* [Your instructions] Transcribe the listing below from its opening line up to and including the line that contains "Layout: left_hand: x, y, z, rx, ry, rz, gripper"; reproduce nothing else.

Start of Exercise data

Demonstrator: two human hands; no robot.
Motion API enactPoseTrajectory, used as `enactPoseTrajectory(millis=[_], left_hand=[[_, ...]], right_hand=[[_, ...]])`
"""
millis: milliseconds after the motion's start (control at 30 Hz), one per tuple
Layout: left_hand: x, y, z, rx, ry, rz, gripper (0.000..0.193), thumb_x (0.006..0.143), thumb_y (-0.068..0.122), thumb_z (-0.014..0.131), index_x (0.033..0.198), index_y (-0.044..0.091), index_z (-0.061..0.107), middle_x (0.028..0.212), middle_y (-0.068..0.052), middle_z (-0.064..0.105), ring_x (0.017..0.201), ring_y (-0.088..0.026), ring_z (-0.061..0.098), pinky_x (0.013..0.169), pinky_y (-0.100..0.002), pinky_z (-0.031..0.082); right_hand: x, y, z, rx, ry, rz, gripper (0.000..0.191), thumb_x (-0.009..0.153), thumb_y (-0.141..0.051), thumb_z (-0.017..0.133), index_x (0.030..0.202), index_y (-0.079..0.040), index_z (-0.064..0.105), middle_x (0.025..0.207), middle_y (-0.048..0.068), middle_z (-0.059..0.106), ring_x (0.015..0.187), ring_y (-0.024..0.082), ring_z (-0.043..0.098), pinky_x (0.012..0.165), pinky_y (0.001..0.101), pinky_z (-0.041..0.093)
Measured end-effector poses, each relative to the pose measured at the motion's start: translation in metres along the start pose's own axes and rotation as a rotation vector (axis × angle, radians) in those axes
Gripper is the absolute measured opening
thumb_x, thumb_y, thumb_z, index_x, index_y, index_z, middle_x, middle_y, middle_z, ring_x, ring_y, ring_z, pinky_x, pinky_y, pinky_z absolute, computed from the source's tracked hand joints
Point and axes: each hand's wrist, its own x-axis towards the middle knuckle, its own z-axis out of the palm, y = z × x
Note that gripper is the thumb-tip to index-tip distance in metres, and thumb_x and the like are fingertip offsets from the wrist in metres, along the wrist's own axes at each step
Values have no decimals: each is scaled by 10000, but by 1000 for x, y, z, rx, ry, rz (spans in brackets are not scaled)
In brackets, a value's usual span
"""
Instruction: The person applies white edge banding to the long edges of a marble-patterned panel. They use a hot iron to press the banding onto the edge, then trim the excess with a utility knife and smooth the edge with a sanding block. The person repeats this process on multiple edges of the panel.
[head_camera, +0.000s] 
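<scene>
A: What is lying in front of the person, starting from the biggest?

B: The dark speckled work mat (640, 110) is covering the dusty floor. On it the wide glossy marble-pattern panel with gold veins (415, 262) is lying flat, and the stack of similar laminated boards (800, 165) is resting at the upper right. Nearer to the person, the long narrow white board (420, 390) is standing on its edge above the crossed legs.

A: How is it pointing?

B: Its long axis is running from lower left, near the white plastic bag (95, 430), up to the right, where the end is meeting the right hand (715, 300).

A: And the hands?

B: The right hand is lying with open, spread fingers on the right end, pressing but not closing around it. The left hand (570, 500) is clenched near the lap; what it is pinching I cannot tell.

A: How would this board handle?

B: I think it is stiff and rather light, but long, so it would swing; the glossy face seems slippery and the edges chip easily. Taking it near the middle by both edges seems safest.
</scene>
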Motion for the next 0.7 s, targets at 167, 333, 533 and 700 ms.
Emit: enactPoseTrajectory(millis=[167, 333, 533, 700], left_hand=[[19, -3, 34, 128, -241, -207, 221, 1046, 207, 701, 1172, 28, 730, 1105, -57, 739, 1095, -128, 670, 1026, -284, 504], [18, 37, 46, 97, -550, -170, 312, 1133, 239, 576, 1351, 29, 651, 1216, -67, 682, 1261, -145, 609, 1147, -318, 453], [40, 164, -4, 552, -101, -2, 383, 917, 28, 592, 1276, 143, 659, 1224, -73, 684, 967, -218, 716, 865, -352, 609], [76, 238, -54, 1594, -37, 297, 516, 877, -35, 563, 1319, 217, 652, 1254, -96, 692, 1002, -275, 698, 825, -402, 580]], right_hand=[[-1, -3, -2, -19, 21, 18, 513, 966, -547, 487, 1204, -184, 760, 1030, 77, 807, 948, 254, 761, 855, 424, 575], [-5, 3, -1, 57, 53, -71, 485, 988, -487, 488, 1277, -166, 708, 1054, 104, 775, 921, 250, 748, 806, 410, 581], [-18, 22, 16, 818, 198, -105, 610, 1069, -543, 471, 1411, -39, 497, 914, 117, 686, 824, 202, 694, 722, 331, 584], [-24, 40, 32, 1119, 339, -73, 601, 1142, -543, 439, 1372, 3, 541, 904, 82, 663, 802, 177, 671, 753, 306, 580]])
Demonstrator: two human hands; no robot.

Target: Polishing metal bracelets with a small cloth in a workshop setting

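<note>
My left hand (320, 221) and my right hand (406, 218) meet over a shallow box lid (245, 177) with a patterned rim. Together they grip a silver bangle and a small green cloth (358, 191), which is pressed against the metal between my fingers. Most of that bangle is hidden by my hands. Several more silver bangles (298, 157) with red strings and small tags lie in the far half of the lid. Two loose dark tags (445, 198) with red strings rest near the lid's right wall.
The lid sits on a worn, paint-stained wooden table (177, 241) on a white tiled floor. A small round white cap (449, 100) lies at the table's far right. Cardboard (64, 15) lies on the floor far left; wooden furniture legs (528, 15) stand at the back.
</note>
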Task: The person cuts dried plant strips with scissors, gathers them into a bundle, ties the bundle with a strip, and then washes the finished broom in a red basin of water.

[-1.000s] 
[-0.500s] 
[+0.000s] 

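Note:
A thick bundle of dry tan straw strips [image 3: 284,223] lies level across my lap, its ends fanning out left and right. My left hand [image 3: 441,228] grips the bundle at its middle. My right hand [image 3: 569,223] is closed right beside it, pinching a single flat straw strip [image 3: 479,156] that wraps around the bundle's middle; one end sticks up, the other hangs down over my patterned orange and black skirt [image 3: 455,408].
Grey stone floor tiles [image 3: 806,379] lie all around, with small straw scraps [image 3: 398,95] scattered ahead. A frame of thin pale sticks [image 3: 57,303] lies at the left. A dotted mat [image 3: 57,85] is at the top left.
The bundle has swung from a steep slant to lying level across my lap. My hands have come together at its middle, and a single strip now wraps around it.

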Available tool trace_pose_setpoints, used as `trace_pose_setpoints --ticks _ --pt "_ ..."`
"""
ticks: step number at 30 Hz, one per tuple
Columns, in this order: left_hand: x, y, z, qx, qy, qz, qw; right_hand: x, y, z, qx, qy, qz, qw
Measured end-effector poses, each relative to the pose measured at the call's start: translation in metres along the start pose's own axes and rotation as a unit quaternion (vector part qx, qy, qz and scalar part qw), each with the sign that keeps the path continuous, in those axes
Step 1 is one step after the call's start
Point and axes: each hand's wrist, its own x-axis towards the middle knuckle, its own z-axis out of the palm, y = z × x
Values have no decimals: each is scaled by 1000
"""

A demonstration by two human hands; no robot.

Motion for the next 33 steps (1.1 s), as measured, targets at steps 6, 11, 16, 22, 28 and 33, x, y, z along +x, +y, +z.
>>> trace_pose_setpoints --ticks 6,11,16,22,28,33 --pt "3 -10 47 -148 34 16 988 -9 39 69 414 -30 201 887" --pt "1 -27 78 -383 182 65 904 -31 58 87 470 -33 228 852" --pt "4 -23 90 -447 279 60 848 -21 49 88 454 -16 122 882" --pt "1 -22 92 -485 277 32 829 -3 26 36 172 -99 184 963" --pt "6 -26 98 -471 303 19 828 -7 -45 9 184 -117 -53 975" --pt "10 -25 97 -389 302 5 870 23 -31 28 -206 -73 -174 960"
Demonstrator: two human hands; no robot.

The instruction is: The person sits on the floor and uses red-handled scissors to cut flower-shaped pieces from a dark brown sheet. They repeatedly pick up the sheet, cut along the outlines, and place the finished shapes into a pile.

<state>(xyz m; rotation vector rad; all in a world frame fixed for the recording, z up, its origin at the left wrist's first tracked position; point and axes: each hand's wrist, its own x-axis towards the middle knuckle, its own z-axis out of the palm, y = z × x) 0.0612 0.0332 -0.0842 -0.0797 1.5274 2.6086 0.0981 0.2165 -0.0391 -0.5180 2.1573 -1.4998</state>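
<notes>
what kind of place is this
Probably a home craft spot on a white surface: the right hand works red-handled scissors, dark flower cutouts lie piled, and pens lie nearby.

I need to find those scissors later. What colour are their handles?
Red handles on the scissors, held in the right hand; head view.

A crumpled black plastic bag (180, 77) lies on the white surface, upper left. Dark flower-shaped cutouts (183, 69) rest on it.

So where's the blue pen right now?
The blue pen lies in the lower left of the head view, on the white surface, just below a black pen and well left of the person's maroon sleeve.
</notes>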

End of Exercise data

* [Exercise solution]
Demonstrator: two human hands; no robot.
Motion API enactPoseTrajectory, used as `enactPoseTrajectory(millis=[_], left_hand=[[_, ...]], right_hand=[[_, ...]])`
"""
millis: milliseconds after the motion's start (control at 30 Hz), one per tuple
Layout: left_hand: x, y, z, rx, ry, rz, gripper (0.000..0.193), thumb_x (0.006..0.143), thumb_y (-0.068..0.122), thumb_z (-0.014..0.131), index_x (0.033..0.198), index_y (-0.044..0.091), index_z (-0.061..0.107), middle_x (0.028..0.212), middle_y (-0.068..0.052), middle_z (-0.064..0.105), ring_x (0.017..0.201), ring_y (-0.088..0.026), ring_z (-0.061..0.098), pinky_x (0.013..0.169), pinky_y (-0.100..0.002), pinky_z (-0.031..0.082); right_hand: x, y, z, rx, ry, rz, gripper (0.000..0.191), thumb_x (-0.009..0.153), thumb_y (-0.141..0.051), thumb_z (-0.017..0.133), index_x (0.030..0.202), index_y (-0.079..0.040), index_z (-0.064..0.105), middle_x (0.025..0.207), middle_y (-0.048..0.068), middle_z (-0.059..0.106), ring_x (0.015..0.187), ring_y (-0.024..0.082), ring_z (-0.043..0.098), pinky_x (0.012..0.165), pinky_y (0.001..0.101), pinky_z (-0.041..0.093)

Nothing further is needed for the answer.